[Work order]
Return every line below in which "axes" appears.

[Collected material]
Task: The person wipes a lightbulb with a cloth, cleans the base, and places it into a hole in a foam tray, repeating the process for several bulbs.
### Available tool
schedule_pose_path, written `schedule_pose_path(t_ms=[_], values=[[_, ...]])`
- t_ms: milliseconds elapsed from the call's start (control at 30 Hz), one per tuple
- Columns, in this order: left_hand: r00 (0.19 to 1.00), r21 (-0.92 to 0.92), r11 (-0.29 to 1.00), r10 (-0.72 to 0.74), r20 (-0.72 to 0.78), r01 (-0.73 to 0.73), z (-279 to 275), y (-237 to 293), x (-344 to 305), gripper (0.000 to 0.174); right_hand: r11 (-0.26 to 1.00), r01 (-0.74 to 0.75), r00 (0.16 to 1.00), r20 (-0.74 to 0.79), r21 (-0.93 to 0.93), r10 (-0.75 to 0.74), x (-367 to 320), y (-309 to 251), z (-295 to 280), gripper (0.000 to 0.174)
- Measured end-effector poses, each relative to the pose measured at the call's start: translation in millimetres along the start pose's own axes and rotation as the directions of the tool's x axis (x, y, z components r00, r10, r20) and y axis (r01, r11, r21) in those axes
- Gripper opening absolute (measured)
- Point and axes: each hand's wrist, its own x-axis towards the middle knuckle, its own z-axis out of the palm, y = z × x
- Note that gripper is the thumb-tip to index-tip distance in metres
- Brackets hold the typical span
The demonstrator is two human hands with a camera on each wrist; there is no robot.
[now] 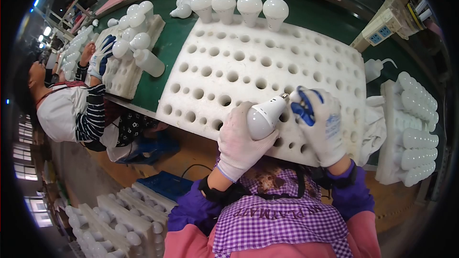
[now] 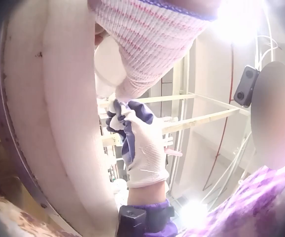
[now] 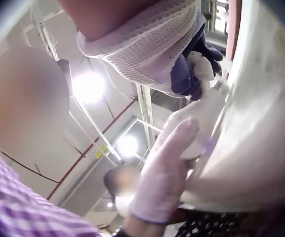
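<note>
A white bulb (image 1: 262, 120) is tilted above the foam board, its metal screw base up and to the right. My left hand (image 1: 243, 139), in a white glove, grips its round dome. Close to the screw base is my right hand (image 1: 321, 123), in a white glove with blue-coated fingers. Its fingers are bent, and something whitish shows between them; whether that is a held piece or part of the glove, I cannot tell. The right wrist view shows the left hand (image 3: 162, 173) below the right hand (image 3: 152, 54). In the left wrist view the right hand (image 2: 141, 143) is beyond the bulb (image 2: 109, 66).
The white foam board (image 1: 248, 74) has rows of holes, with several bulbs (image 1: 249, 7) along its far edge. Another foam rack of bulbs (image 1: 415, 129) stands at right. Someone (image 1: 62, 105) works at left beside a bottle (image 1: 149, 63). A socket box (image 1: 380, 32) is at back right.
</note>
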Motion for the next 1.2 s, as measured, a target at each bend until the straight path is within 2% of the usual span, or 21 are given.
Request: schedule_pose_path(t_ms=[33,67,100,133,167,200,233,300,333,400,533,600,633,700,733,800,833,933,1000,1067,1200], values=[[1.0,0.007,1.0,0.004,-0.01,-0.004,-3.4,-0.9,0.6,0.069,0.993,-0.111,0.993,-0.041,0.038,0.113,4.1,5.3,0.8,0.037],[0.998,-0.186,0.981,-0.06,0.016,0.062,-7.1,-2.1,-1.4,0.071,0.983,-0.121,0.987,-0.085,0.141,0.134,6.9,4.8,-5.3,0.035],[0.992,-0.369,0.921,-0.114,0.057,0.127,-10.3,-3.3,-2.8,0.073,0.982,-0.116,0.988,-0.086,0.149,0.13,9.7,4.6,-10.0,0.035],[0.992,-0.361,0.924,-0.112,0.052,0.123,-11.5,-6.7,-2.7,0.073,0.96,-0.168,0.979,-0.073,0.225,0.189,13.6,4.9,-13.7,0.034],[0.983,-0.526,0.831,-0.147,0.106,0.181,-11.3,-12.3,-2.7,0.074,0.929,-0.218,0.968,-0.055,0.298,0.245,17.2,5.0,-16.0,0.033],[0.971,-0.67,0.704,-0.17,0.166,0.237,-11.8,-15.3,-2.5,0.074,0.939,-0.177,0.97,-0.112,0.295,0.218,21.0,5.7,-16.9,0.031],[0.973,-0.669,0.706,-0.168,0.16,0.231,-13.2,-14.8,-2.3,0.074,0.939,-0.171,0.97,-0.116,0.298,0.213,24.9,9.3,-16.1,0.031],[0.947,-0.799,0.511,-0.214,0.239,0.318,-15.6,-11.6,-2.3,0.078,0.862,-0.216,0.951,-0.1,0.458,0.292,32.6,16.7,-13.9,0.03],[0.948,-0.8,0.511,-0.213,0.236,0.314,-16.3,-9.8,-2.0,0.078,0.888,-0.222,0.952,-0.109,0.404,0.287,37.2,14.6,-18.3,0.028],[0.925,-0.872,0.328,-0.237,0.297,0.364,-18.1,-6.5,-1.3,0.078,0.882,-0.208,0.952,-0.118,0.422,0.281,43.4,18.8,-17.7,0.027],[0.934,-0.869,0.359,-0.237,0.268,0.34,-20.3,-4.4,-3.1,0.076,0.862,-0.214,0.949,-0.11,0.46,0.294,44.8,11.1,-17.2,0.027],[0.954,-0.817,0.503,-0.238,0.185,0.284,-18.2,-5.8,-2.7,0.075,0.877,-0.199,0.953,-0.122,0.437,0.277,44.1,7.6,-18.6,0.027],[0.954,-0.818,0.502,-0.238,0.182,0.282,-18.1,-5.6,-2.2,0.075,0.855,-0.214,0.957,-0.076,0.473,0.281,43.3,4.4,-20.2,0.028],[0.951,-0.704,0.647,-0.272,0.144,0.292,-18.3,-6.0,-1.5,0.079,0.832,-0.225,0.961,-0.028,0.508,0.277,40.9,-4.4,-23.4,0.03],[0.951,-0.706,0.645,-0.275,0.143,0.293,-17.3,-7.6,-1.7,0.079,0.852,-0.189,0.975,-0.007,0.488,0.221,38.0,-10.1,-25.5,0.032],[0.963,-0.592,0.763,-0.252,0.096,0.259,-12.5,-13.0,-1.9,0.081,0.877,-0.113,0.993,0.023,0.467,0.116,28.9,-18.7,-24.9,0.036],[0.963,-0.594,0.761,-0.251,0.099,0.259,-9.7,-13.4,-2.0,0.081,0.854,-0.139,0.99,0.082,0.502,0.113,25.9,-28.8,-27.1,0.035],[0.972,-0.625,0.751,-0.227,0.058,0.213,-1.4,-15.3,-3.9,0.079,0.941,0.126,0.984,0.078,0.314,-0.158,17.7,-39.6,-25.3,0.038],[0.985,-0.61,0.778,-0.173,0.025,0.152,1.8,-18.7,-6.0,0.078,0.958,0.176,0.976,0.086,0.228,-0.2,15.1,-40.3,-16.9,0.038],[0.978,-0.609,0.77,-0.202,0.05,0.19,-0.9,-15.4,-5.9,0.078,0.97,0.231,0.968,0.085,0.07,-0.237,17.6,-38.9,-11.6,0.037],[0.968,-0.609,0.758,-0.242,0.07,0.233,-1.9,-11.4,-6.5,0.08,0.971,0.226,0.971,0.065,0.085,-0.231,18.1,-41.3,-11.7,0.034]])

[Solved problem]
- Measured end-effector poses, each relative to the pose measured at the call's start: translation in millimetres along the start pose's own axes and rotation as the directions of the tool's x axis (x, y, z components r00, r10, r20) and y axis (r01, r11, r21) in those axes
- Point and axes: each hand's wrist, its own x-axis towards the middle knuckle, its own z-axis out of the palm, y = z × x

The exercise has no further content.